Hokusai is born in the district from Warigesui, district of Honjō (still known rural area under the name of Katsushika) to Edo, the 9th month of the 10th year of the period Horeki (October-November, 1760) unknown parents. It is adopted towards the age of three or four years by a family of craftsmen. His/her adoptive father, Nakajima Ise, are a manufacturer of mirrors for the court of the Shogun. Hokusai, then called Tokitanō, consequently expresses aptitudes for the Dessin and of curiosity for the Peinture.

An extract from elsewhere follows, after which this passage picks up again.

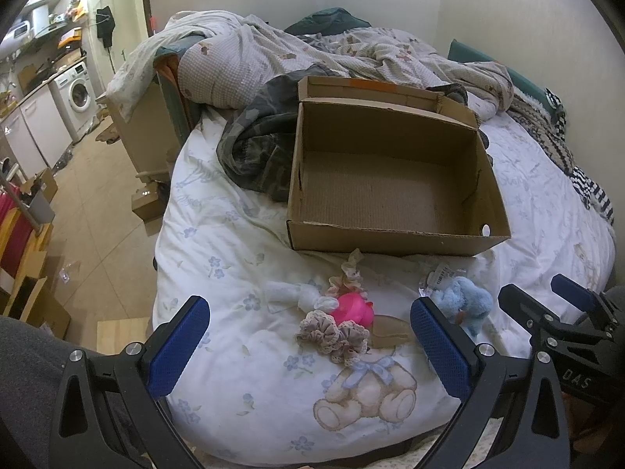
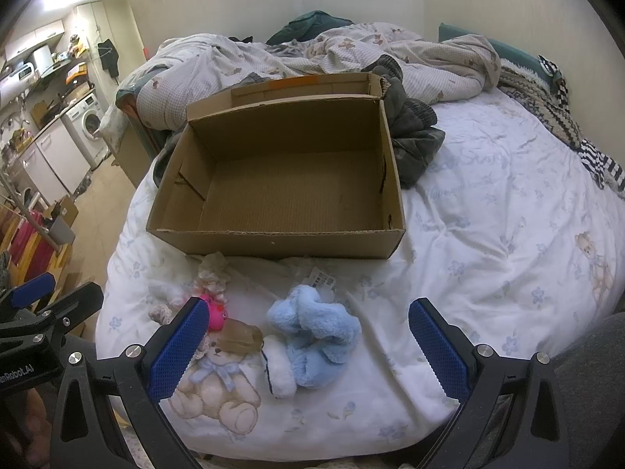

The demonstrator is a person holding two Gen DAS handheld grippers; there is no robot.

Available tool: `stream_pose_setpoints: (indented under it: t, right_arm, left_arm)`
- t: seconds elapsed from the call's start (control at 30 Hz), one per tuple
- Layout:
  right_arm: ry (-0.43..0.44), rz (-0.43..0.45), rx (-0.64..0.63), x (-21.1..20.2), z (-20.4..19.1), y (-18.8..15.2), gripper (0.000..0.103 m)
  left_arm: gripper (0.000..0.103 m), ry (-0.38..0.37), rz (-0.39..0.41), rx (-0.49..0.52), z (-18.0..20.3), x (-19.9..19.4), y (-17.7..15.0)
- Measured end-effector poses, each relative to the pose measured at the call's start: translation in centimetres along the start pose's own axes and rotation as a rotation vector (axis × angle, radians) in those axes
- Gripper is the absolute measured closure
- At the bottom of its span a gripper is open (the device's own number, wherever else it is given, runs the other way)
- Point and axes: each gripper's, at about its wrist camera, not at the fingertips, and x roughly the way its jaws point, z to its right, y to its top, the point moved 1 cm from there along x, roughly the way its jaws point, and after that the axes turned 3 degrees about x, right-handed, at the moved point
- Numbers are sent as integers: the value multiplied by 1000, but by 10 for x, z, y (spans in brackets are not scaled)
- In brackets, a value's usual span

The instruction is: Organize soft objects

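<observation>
An open, empty cardboard box (image 1: pixel 390 179) (image 2: pixel 281 179) stands on the bed. In front of it lie soft items: a pink toy (image 1: pixel 351 308) (image 2: pixel 215 314), beige lace scrunchies (image 1: pixel 332 336), a white sock (image 1: pixel 297 295) and a fluffy blue plush piece (image 1: pixel 465 305) (image 2: pixel 316 328) with a white part (image 2: pixel 279 367). My left gripper (image 1: pixel 310 346) is open, hovering above the scrunchies and pink toy. My right gripper (image 2: pixel 308 348) is open, hovering above the blue plush. Both hold nothing.
A crumpled duvet (image 1: pixel 273 54) and dark clothes (image 1: pixel 258 148) lie behind the box. Striped fabric (image 1: pixel 593 191) lies at the bed's right edge. The bed sheet (image 2: pixel 488 234) has a teddy print. Floor with cartons and a washing machine (image 1: pixel 78 93) is to the left.
</observation>
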Motion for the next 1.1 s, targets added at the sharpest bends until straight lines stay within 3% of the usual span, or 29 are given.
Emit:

In 1773 - 1774, it is in training in a workshop of Xylographie and in 1775 it engraves itself the six last sheets of a humorous novel of Sanchō. In 1778, it integrates the workshop of the Master Katsukawa Shunsho (1726 - 1792), a painter of Estampe S Ukiyo-e , specialist in the portraits of actors. It is in this workshop which begins its work of craftsman of the Dessin and of the Estampe to the modest incomes. The following year, it produces under the name of Katsukawa Shunrō a series of these very successful portraits. It however leaves the workshop with dead of the Master because of dissension with his Shunko successor.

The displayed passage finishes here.